Утро выдалось холодным и пасмурным. Была суббота. Не думаю, что мужу Татьяны Витальевны, лесничему, очень хотелось ехать на Кукуй. Но Николай Васильевич согласился отвезти меня. Миновав близлежащую деревню Хулабердиху, которая, говорят, была конечным пунктом похода Мамая, наша «Нива» вырвалась на простор полей.

— Вот на этих полях мы школьниками пропалывали лен, — с грустью поведала Татьяна Витальевна, глядя на заросшие бесхозные просторы. — А на этом поле убирали картофель.

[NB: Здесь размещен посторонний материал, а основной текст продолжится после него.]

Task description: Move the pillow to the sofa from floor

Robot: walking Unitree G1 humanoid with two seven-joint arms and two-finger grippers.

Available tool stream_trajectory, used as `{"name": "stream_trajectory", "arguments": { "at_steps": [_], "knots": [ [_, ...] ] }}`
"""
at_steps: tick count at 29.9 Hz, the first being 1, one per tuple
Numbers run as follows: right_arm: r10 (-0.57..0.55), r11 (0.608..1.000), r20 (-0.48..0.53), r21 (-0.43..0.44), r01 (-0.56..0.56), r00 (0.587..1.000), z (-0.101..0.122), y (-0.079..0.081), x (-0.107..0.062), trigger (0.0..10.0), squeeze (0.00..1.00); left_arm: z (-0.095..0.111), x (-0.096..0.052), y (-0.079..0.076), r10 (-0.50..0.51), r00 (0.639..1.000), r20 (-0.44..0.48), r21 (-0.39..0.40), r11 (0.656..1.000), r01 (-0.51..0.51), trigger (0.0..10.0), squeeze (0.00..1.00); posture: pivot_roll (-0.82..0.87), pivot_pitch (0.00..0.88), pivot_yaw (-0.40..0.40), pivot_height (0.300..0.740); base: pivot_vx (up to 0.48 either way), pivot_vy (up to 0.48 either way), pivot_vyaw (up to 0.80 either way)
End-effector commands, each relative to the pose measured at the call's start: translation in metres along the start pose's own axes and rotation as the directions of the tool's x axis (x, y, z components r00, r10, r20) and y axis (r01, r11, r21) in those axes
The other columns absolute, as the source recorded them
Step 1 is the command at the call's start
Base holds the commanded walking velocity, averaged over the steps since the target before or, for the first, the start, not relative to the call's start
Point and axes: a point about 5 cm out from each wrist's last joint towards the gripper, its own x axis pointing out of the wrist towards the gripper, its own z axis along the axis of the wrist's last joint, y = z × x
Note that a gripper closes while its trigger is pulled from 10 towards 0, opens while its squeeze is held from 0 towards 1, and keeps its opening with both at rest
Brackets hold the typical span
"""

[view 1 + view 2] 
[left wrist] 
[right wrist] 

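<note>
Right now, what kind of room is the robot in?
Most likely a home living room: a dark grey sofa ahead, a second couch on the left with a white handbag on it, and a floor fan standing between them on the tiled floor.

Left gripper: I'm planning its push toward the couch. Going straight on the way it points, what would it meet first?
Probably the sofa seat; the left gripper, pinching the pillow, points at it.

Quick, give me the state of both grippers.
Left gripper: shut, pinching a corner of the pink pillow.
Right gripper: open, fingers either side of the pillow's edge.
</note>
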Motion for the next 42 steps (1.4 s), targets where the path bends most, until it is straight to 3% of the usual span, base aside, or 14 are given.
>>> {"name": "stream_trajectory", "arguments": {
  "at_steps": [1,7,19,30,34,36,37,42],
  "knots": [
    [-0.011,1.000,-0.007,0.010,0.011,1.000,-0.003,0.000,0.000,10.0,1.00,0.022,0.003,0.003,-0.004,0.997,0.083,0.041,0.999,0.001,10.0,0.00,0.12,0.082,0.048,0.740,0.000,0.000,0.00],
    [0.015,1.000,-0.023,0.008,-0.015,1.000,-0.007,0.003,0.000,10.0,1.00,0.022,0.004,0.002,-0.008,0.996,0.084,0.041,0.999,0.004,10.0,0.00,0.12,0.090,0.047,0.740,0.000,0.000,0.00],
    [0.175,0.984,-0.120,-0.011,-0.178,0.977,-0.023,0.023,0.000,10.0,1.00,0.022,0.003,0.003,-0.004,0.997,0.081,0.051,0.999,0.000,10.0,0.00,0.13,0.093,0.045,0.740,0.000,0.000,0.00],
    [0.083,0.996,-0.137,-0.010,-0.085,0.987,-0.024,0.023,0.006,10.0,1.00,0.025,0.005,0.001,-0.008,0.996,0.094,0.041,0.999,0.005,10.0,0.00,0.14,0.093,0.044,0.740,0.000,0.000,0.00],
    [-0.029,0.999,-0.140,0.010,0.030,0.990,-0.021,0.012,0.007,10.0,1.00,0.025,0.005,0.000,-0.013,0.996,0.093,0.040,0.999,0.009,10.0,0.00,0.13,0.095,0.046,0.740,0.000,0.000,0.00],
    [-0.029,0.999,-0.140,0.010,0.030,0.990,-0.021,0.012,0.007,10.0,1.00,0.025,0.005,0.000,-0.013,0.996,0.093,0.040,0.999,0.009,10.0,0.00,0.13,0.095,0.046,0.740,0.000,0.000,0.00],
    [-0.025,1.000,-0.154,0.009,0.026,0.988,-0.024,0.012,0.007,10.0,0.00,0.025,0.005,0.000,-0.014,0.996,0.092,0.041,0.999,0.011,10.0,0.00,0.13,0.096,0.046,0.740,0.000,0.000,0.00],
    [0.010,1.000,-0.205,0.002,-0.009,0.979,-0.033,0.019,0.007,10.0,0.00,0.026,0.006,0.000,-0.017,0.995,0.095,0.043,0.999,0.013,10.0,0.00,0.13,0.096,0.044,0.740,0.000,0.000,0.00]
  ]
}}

Нынче Мамай тут не проходил, но везде следы безлюдья и запустенья. Так же выглядели и рядом стоящие деревеньки Кукуй-1 и Кукуй-2.

Разваливающиеся дома, покинутые хозяевами, являли грустную картину. В добротных домах остались верные родным местам старожилы. К одному из таких крепких домов мы и подъехали. Хозяин, высокий, худощавый мужчина с нездешним акцентом, оказался молдаванином. Дмитрий Иванович Пшеницкий был призван на военную службу в 1952 году и направлен сюда, в костромскую глубинку, охранять зэков. Три года отслужил, а там и лагеря после смерти Сталина начали ликвидировать. Ликвидация закончилась в 1958 году. Охранял Пшеницкий как раз тот лагерь, где были осужденные по 58-й статье.

— Культурные люди были, — вспоминает Дмитрий Иванович, не сквернословили, относились друг к другу бережно. Жалко было смотреть на них, но мы несли свою службу.

Последним начальником лагеря был Моисей Григорьевич Рывкин, по словам Пшеницкого, мужик хороший.

— А где же все-таки начинается Ужлаг?

— Да верстах в 5 от кромки.

Он показал в сторону леса, начинавшегося примерно в километре от деревни.

— А есть ли дорога, можно ли пройти?

— Нету, все заросло лесом. Никто не ходит, не ездит туда, деревня вымирает. Осталось несколько человек.

Я смотрела на этот лес, мне хотелось пойти туда, ходить долго-долго и, может быть, найти хоть что-нибудь, напоминающее о людях, страдавших здесь, положивших свои жизни в этом лесу.

— Не терзайтесь, — словно уловив мои мысли, сказал Николай Васильевич, — все равно вы ничего не найдете.

Он спешил. Да и мне нужно было поискать подводу, чтобы добраться от Тимошино до Унжи. К вечеру я была в Макарьеве, а наутро покинула этот городок.

Почти год прошел после моей поездки. Я часто в мыслях возвращаюсь к Унжлагу. Осталось чувство неудовлетворенности. Почему ни от кого, нигде, ни до поездки, ни после я не слышала об Унжлаге? Ведь там погибли тысячи людей. И вряд ли родственники знают, где их могилы.

Кто же может взять на себя эту миссию — восстановить имена узников Унжлага? И поставить хотя бы камень, чтобы родные, оставшиеся в живых, или потомки могли приехать и поклониться праху своих предков.